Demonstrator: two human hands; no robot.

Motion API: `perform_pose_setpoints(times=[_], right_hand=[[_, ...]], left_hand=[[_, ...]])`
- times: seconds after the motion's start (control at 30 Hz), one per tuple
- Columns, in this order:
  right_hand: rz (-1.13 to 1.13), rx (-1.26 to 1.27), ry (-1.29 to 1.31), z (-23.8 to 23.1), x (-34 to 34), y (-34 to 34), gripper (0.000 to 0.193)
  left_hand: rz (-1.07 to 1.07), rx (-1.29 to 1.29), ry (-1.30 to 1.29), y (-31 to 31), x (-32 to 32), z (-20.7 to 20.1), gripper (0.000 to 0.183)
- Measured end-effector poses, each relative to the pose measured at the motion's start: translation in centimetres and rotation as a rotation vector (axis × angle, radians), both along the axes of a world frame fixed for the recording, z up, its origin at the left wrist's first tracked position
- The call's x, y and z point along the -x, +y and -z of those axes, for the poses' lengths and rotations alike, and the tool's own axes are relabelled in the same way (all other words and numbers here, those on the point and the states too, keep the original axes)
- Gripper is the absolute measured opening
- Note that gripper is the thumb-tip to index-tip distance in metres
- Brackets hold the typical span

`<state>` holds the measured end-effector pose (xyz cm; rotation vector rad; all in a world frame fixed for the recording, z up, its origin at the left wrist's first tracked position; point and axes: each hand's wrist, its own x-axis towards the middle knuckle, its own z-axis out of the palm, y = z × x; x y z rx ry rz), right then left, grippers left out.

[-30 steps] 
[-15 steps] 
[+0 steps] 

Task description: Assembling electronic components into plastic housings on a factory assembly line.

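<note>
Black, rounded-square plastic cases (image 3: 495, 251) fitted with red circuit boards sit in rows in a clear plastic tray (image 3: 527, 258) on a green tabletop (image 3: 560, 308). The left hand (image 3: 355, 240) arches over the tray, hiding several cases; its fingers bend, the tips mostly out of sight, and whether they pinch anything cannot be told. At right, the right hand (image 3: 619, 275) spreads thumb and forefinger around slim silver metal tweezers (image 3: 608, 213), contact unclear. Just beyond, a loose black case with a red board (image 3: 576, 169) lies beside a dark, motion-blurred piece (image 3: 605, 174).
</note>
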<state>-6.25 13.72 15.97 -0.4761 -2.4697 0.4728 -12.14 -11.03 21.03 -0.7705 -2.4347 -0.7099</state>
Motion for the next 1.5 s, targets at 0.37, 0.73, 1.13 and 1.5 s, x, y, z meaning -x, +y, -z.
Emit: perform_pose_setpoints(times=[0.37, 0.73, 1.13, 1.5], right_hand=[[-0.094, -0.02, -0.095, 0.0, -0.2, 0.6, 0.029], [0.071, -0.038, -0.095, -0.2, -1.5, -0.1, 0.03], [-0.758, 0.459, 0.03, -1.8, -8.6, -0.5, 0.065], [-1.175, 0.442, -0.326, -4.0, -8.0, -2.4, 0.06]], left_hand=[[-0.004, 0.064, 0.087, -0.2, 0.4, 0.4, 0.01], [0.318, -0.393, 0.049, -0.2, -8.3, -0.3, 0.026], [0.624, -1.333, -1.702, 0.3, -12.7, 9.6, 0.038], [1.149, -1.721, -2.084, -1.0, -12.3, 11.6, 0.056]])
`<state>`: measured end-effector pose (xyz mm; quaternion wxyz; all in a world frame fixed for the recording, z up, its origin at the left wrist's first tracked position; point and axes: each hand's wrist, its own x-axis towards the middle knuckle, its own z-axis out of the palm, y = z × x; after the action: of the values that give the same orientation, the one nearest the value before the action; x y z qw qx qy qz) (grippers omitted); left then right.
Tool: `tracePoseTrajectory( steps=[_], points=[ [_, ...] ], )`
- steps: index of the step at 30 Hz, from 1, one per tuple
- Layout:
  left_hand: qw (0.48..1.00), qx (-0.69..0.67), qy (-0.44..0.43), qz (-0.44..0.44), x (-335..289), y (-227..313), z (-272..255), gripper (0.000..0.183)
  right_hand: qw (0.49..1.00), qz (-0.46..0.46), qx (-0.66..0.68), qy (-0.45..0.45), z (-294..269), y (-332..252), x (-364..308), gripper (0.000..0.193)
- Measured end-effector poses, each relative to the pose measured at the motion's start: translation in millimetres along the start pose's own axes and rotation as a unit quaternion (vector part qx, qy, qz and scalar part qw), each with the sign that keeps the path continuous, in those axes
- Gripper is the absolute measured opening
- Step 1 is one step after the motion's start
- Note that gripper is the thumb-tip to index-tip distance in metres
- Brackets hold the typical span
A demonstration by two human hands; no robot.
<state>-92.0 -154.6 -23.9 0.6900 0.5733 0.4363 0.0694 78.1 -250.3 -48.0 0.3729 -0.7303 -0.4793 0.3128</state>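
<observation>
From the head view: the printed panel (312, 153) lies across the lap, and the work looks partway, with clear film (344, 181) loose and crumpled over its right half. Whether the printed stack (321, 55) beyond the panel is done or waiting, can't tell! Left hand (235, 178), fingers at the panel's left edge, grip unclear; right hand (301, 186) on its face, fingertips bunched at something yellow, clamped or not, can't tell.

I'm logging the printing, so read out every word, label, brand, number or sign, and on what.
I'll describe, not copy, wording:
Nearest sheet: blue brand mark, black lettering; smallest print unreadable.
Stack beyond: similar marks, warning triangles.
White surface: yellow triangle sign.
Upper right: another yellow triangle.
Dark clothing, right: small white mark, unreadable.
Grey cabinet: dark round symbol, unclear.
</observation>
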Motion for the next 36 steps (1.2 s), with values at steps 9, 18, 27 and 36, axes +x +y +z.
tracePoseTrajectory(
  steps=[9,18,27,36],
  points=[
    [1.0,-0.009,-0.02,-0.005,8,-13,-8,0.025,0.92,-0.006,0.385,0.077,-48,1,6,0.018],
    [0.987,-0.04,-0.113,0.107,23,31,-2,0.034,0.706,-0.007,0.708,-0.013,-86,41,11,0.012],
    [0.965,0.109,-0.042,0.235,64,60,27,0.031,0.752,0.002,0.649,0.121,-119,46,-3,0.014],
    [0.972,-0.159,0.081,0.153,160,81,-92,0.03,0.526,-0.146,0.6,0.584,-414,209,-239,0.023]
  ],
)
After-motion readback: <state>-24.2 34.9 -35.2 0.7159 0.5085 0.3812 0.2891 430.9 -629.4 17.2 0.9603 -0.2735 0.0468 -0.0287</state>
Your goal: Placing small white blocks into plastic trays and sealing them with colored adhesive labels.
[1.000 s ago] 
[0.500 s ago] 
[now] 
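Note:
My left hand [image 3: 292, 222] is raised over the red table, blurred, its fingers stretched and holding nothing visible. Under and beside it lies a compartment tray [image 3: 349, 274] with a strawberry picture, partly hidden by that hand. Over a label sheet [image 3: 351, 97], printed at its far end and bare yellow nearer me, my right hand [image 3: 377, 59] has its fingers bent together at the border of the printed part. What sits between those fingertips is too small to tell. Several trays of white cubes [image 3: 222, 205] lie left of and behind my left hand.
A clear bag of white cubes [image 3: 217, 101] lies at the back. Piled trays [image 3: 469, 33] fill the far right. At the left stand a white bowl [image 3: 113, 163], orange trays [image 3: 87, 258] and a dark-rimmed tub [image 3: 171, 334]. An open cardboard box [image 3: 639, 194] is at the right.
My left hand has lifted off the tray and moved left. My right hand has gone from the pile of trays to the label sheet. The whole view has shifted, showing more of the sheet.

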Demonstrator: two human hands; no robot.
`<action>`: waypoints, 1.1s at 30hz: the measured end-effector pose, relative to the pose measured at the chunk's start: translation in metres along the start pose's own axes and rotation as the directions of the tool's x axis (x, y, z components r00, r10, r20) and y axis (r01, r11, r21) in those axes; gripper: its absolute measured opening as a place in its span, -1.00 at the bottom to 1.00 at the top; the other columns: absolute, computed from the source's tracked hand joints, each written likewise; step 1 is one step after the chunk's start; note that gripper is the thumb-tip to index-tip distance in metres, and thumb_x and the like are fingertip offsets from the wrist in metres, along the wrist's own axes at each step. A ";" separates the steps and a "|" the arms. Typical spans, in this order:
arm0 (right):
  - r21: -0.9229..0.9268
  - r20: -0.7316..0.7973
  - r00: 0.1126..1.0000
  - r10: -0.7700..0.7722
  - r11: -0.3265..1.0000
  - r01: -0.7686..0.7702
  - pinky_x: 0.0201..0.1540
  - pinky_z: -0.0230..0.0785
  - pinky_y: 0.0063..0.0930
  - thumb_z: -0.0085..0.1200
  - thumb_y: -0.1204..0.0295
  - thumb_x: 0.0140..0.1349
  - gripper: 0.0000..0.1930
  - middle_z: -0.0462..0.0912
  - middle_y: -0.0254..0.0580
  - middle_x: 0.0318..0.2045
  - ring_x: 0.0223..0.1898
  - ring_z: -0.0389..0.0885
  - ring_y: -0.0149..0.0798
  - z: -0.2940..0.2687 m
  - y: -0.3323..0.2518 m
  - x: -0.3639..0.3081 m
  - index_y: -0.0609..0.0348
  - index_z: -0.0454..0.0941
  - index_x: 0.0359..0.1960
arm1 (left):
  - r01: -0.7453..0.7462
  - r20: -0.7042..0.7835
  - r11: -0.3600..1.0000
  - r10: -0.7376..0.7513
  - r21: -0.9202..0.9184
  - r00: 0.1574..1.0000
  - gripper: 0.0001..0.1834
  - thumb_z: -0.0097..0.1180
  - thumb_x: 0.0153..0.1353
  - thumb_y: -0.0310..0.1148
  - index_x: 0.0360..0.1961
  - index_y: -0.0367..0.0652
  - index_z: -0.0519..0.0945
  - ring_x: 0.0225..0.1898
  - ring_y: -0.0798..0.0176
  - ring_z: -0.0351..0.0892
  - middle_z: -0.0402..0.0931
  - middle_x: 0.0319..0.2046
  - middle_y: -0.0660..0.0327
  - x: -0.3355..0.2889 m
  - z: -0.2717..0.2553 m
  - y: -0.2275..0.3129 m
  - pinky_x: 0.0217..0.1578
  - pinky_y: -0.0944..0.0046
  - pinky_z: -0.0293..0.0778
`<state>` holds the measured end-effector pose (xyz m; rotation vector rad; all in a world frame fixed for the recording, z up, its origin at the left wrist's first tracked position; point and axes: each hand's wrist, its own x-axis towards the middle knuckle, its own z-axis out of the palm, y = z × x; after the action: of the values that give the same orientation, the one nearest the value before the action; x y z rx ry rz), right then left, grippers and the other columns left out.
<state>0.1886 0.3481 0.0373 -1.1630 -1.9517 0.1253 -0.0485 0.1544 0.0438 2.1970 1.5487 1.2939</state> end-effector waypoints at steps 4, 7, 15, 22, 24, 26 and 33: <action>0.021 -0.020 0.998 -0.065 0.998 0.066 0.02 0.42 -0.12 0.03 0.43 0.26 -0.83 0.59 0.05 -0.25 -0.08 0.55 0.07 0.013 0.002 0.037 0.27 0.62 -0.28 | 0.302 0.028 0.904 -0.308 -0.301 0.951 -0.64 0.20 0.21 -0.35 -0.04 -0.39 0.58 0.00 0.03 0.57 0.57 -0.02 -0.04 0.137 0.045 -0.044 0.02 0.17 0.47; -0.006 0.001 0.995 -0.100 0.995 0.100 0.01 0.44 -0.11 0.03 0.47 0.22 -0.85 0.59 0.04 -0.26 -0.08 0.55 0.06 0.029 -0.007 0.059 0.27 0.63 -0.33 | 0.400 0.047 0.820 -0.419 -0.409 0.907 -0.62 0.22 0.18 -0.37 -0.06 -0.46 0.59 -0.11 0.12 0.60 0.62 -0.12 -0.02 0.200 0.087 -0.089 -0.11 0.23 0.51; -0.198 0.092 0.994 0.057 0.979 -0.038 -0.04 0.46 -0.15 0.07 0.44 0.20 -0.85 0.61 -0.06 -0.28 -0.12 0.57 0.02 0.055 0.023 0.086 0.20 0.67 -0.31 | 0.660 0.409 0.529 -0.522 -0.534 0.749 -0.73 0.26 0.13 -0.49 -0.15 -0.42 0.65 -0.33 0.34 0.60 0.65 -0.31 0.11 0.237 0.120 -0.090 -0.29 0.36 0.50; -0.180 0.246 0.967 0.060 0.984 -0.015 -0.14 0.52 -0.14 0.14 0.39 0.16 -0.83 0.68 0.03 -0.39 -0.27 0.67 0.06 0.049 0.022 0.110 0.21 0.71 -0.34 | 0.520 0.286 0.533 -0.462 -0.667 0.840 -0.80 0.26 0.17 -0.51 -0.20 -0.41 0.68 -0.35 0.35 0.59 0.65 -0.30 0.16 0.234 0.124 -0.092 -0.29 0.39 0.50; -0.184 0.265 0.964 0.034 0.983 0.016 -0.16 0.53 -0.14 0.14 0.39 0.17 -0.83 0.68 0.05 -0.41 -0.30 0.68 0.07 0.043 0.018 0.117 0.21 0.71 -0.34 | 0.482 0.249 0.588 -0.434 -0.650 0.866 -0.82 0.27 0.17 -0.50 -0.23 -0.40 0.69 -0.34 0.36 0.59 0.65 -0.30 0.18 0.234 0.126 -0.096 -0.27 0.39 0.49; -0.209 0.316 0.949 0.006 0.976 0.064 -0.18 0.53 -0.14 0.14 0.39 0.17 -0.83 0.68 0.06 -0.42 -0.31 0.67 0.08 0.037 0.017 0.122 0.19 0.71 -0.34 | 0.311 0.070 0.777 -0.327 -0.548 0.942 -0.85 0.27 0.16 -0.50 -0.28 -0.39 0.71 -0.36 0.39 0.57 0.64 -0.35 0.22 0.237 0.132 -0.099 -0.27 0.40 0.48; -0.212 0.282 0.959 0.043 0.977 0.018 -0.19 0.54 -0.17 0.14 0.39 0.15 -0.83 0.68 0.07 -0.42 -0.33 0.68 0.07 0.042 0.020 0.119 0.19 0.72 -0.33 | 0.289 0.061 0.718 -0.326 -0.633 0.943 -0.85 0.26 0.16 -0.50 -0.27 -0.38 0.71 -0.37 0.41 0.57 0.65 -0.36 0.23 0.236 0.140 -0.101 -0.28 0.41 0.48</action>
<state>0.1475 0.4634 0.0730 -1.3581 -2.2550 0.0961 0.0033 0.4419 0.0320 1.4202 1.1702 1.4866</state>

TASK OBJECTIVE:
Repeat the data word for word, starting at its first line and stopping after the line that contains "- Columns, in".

ANSWER TO THE PROBLEM:
Demonstrator: two human hands; no robot.

Motion API: `perform_pose_setpoints(times=[_], right_hand=[[_, ...]], left_hand=[[_, ...]])`
- times: seconds after the motion's start (control at 30 Hz), one per tuple
- Columns, in this order:

What has been written here completes the answer.